207 Days

· Joanthan Poritsky

I just put a red Netflix envelope in the mail for the first time in quite awhile. I couldn’t remember when I had even gotten the film in the mail, so I looked it up. March 3rd. 207 days ago. For 29 and a half weeks, the disc had been sitting in my house, unwatched.

That’s 7 billing cycles.

Up until this month, my 1 Blu-ray a month plan cost $11.99. That means that single disc cost me $83.93. Sort of.

See, I use Netflix’s Watch Instantly service quite a bit, especially for catching up on television series. I watch it on my iPad, sometimes (but rarely) on my iPhone and constantly on my television through a Boxee Box.

Quantifying the value of Watch Instantly can be a bit tricky. Netflix does retain detailed records of everything you watch, when you watched it and for how long you watched it, but some of the numbers are a bit weird. When I watched The Big Lebowski on March 6th, for example, Netflix logged that as 3 hours and 23 minutes. That’s about an hour and a half longer than the film’s actual runtime.1 Suffice it to say, the website’s watch log is inexact, but it’s all we’ve got.

In the time I’ve had this one disc at home, I’ve watched about 60 hours of Watch Instantly. In 7 billing cycles, that’s about 8.52 hours a month. Under Netflix’s new pricing, streaming only is $7.99 per month. I’ll stick with that figure for my streaming math and the remaining $4.00 for my 1 Blu- ray. Thus, while that 1 disc gathered dust at home, I spent some $55.93 on streaming and $28.00 to rent this one movie. I spent less than a dollar ($0.94) an hour on Watch Instantly content, on average.3

Netflix as a streaming only service is a pretty great deal if you find something you want to watch. For discs it’s a different story. Under Netflix’s new rates, which will carry over to Qwikster, a single Blu-ray at a time costs $9.99 per month without streaming included. In that case, that single unwatched disc would have cost me $69.93, 25% more than watching 60 hours of streaming content over 7 months.

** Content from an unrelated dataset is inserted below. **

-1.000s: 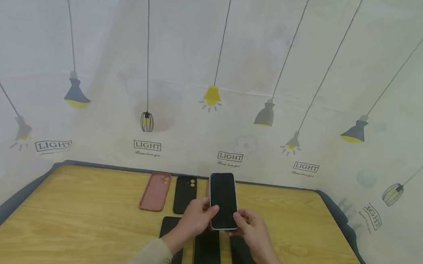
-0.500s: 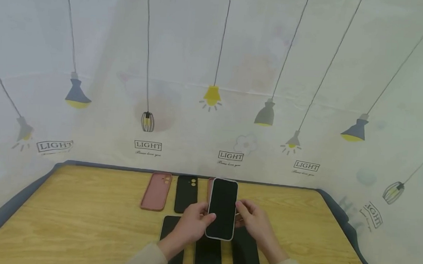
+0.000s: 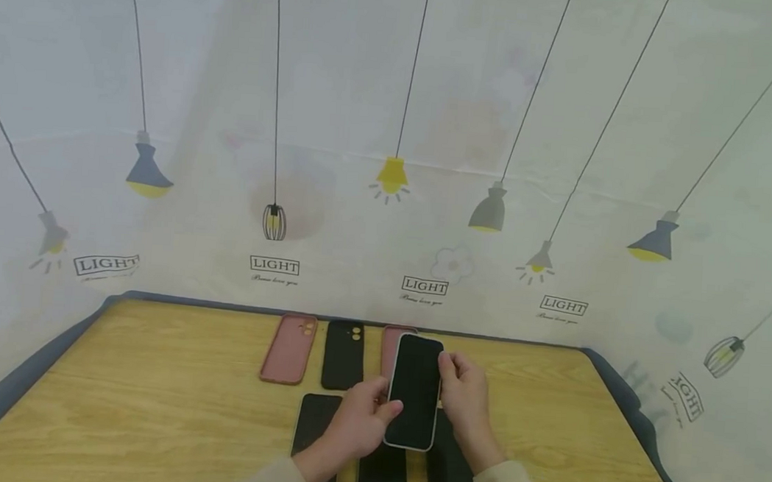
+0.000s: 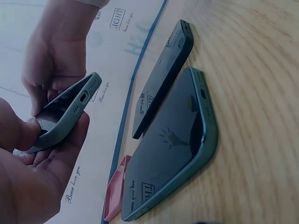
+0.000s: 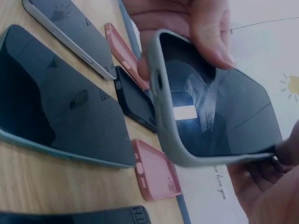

Of course, it’s entirely my fault for not returning the disc and having another one sent. If I had kept a disc from a video store this long, I’d have probably paid a substantial late fee4 so I have no real complaints about how Netflix’s disc service works. The question now, of course, is whether or not discs are worth paying for if my return habits are so lax.

Prior to this marathon rental, I had a disc for 112 days. Before that I was on the 3 Blu-ray plan and had 3 films for 69 days. I didn’t watch any of them. There are a number of contributing factors to the erosion of my disc diligence, and perhaps I’ll go over some in another post. It’s worth noting that I’m not necessarily a typical viewer. I see a great deal of films in the theater and I also go to press screenings, film festivals and get screeners sent to me. This breakdown is purely anecdotal, but I gather I’m not alone.

At $4.00 a month for Blu-rays, Netflix was the best deal around. Now? I’ve got to decide if it’s worth keeping around.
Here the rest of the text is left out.